:: Exercise instructions ::
Give again the lines of the data from its first line through the line with "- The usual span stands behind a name". Change nothing.

##### Provided data

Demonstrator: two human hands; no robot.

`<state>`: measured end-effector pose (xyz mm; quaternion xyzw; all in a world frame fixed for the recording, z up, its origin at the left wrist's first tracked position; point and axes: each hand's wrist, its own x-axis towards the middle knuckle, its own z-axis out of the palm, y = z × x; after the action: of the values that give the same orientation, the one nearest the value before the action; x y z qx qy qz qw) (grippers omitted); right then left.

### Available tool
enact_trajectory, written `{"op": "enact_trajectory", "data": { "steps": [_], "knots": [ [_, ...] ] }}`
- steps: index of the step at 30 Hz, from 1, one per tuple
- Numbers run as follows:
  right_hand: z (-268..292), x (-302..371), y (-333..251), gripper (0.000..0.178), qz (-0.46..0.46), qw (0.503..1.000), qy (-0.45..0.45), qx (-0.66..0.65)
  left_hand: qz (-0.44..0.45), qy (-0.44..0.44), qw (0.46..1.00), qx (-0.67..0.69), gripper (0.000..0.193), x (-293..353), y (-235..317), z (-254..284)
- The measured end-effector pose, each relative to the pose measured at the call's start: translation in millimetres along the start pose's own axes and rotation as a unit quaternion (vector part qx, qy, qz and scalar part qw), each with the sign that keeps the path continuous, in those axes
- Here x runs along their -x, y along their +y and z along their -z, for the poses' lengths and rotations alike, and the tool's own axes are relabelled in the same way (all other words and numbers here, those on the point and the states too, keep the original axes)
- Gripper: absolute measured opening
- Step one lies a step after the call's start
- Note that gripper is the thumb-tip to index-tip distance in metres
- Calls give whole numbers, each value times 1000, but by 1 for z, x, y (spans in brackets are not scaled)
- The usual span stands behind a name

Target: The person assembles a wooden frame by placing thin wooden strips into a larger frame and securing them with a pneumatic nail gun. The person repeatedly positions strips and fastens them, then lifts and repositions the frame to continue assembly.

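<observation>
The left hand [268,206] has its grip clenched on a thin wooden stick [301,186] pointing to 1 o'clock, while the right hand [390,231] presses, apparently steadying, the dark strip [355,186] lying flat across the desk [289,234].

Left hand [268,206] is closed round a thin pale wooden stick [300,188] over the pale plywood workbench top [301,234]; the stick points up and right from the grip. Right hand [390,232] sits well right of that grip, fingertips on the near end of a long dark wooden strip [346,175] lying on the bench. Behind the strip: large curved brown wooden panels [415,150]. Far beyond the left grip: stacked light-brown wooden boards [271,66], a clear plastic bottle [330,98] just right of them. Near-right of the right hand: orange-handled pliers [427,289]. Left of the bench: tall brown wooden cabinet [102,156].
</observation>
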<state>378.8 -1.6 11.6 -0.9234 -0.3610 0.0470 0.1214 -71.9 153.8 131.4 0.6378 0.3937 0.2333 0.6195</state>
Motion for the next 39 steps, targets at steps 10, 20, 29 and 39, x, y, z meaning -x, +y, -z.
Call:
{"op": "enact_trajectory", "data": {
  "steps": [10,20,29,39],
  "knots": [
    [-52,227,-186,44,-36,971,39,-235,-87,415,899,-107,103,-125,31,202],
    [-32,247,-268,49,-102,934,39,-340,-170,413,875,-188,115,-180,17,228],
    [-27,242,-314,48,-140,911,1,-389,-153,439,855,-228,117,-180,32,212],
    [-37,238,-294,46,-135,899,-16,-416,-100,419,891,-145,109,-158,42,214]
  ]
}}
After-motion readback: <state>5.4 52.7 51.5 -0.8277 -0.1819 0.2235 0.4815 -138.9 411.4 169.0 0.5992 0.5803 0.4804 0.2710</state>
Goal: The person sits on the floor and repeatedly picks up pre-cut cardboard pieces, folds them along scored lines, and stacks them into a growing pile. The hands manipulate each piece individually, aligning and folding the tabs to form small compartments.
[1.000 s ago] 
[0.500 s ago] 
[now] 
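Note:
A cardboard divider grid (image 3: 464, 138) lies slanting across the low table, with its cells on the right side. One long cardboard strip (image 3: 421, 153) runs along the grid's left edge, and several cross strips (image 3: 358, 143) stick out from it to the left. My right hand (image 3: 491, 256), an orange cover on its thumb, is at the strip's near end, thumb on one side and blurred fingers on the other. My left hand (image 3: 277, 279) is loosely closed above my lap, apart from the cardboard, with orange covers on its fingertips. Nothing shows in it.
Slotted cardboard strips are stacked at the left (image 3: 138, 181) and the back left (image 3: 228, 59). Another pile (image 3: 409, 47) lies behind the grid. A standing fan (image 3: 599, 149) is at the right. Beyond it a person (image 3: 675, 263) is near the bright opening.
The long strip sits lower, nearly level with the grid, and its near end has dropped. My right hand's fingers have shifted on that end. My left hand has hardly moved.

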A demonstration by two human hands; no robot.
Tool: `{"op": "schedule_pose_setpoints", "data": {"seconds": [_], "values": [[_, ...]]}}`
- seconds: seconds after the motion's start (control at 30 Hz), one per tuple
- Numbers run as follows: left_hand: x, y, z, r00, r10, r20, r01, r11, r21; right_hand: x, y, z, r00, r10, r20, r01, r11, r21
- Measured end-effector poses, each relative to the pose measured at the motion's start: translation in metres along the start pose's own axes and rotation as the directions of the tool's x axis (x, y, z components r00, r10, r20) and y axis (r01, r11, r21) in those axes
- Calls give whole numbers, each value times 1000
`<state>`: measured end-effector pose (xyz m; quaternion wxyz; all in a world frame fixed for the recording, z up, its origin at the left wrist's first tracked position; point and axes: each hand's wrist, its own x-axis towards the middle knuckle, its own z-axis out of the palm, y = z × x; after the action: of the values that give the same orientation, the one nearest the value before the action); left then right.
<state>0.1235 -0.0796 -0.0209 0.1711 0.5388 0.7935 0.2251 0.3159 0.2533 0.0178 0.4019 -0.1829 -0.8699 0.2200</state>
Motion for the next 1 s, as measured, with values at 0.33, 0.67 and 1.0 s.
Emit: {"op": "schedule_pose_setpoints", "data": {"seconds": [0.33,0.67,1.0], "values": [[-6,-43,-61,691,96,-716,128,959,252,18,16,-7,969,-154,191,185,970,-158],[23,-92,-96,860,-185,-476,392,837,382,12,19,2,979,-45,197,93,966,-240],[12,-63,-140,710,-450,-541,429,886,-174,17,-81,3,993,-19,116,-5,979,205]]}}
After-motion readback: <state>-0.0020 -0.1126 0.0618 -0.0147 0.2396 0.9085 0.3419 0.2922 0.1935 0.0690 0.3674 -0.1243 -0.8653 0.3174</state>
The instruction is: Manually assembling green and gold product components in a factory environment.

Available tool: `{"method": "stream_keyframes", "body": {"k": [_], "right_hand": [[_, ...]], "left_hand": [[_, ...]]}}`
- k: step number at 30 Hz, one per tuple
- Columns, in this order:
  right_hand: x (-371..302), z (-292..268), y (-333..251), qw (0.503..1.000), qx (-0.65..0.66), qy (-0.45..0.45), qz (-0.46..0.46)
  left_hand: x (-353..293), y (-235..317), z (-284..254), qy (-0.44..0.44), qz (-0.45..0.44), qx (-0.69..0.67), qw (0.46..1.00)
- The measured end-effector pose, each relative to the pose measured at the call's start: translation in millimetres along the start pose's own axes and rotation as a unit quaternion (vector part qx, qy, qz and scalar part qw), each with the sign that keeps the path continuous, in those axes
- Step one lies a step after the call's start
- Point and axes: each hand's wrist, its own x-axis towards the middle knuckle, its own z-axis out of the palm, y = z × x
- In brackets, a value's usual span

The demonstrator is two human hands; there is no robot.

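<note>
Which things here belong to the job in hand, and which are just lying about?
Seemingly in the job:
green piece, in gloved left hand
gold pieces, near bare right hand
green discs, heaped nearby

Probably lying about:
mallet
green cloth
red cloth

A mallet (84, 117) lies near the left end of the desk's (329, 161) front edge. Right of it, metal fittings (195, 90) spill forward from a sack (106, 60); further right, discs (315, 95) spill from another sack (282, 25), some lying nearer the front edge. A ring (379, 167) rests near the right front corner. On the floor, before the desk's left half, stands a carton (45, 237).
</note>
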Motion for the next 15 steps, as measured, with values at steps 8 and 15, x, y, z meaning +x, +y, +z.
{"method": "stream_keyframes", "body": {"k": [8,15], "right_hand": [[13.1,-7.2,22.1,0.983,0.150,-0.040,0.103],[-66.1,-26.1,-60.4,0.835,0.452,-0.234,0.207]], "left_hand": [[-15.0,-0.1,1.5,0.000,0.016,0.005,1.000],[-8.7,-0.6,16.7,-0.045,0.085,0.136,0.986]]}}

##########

:: Exercise result ::
Demonstrator: two human hands; no robot.

`<state>`: measured end-effector pose (xyz mm; quaternion xyzw; all in a world frame fixed for the recording, z up, its origin at the left wrist's first tracked position; point and axes: each hand's wrist, its own x-axis towards the middle knuckle, its own z-axis out of the palm, y = z × x; after the action: of the values that give the same orientation, the one nearest the value before the action; x y z qx qy qz qw) (grippers omitted); right then left.

### Available tool
enact_trajectory, written `{"op": "enact_trajectory", "data": { "steps": [_], "knots": [ [_, ...] ] }}`
- steps: index of the step at 30 Hz, from 1, one per tuple
- Numbers run as follows:
  right_hand: z (-268..292), x (-302..371), y (-333..251), gripper (0.000..0.178), qz (-0.46..0.46), qw (0.503..1.000), qy (-0.45..0.45), qx (-0.66..0.65)
  left_hand: qz (-0.44..0.45), qy (-0.44..0.44), qw (0.46..1.00), qx (-0.67..0.69), gripper (0.000..0.193), x (-293..353), y (-235..317), z (-254..284)
- The measured end-effector pose, each relative to the pose measured at the call's start: translation in millimetres along the start pose's own axes and rotation as a unit quaternion (vector part qx, qy, qz and scalar part qw), each with the sign that keeps the path continuous, in those axes
- Here x runs along their -x, y along their +y and z along their -z, for the poses' lengths and rotations alike, and the tool's own axes are relabelled in the same way (all other words and numbers here, those on the point and the states too, keep the original axes)
- Gripper: absolute measured opening
- Step one lies a step after the call's start
- Note that gripper is the thumb-tip to index-tip distance in metres
- Calls give whole numbers, each value times 1000, but by 1 for z, x, y (spans in brackets are not scaled)
- The usual span stands behind a name

Nothing further remains in the output.